What you are asked to do: Your copy should contain exactly the lines from the start of the listing through the line that holds "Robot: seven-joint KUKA", and no pictures.

● ● ● ● ● ● ●

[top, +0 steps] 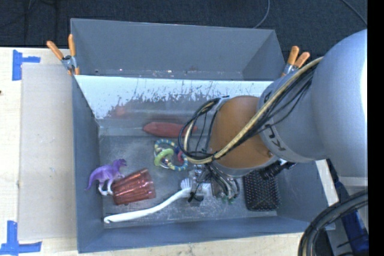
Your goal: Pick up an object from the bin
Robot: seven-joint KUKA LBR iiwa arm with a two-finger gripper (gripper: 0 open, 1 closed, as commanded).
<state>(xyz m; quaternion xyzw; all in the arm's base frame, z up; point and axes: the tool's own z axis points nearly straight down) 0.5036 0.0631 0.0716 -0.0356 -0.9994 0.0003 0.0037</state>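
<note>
Found a grey metal bin [174, 57], largest of all, with sloped walls likely funnelling loose things onto the floor. Saw the arm [342, 99] reaching in from the right, with an orange cover [237, 129] and looped cables [282, 92] on the wrist, bent low to bring the gripper [201, 189] down near the front centre. Could not tell the claw's state, apart or together, among the metal parts and wires.

Judged the likeliest target a long white brush-like handle [144, 210], curving from the front left corner up to a head right under the gripper; confirmed no grasp. Noted a black mesh block [261, 192] just right of the gripper, flat on the floor. Noted a red ribbed piece [133, 187] left of centre, just above the handle, and a dull red stick [163, 128] near the foot of the back wall. Spotted a purple dinosaur [107, 173] touching the ribbed piece, then a many-coloured ring toy [167, 154] just behind the gripper.

Read no brand, label or writing on anything in the bin.
</note>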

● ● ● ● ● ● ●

Completed exercise:
[top, +0 steps] 
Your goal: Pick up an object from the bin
Robot: seven-joint KUKA LBR iiwa arm with a two-finger gripper (gripper: 0 open, 1 closed, as commanded).

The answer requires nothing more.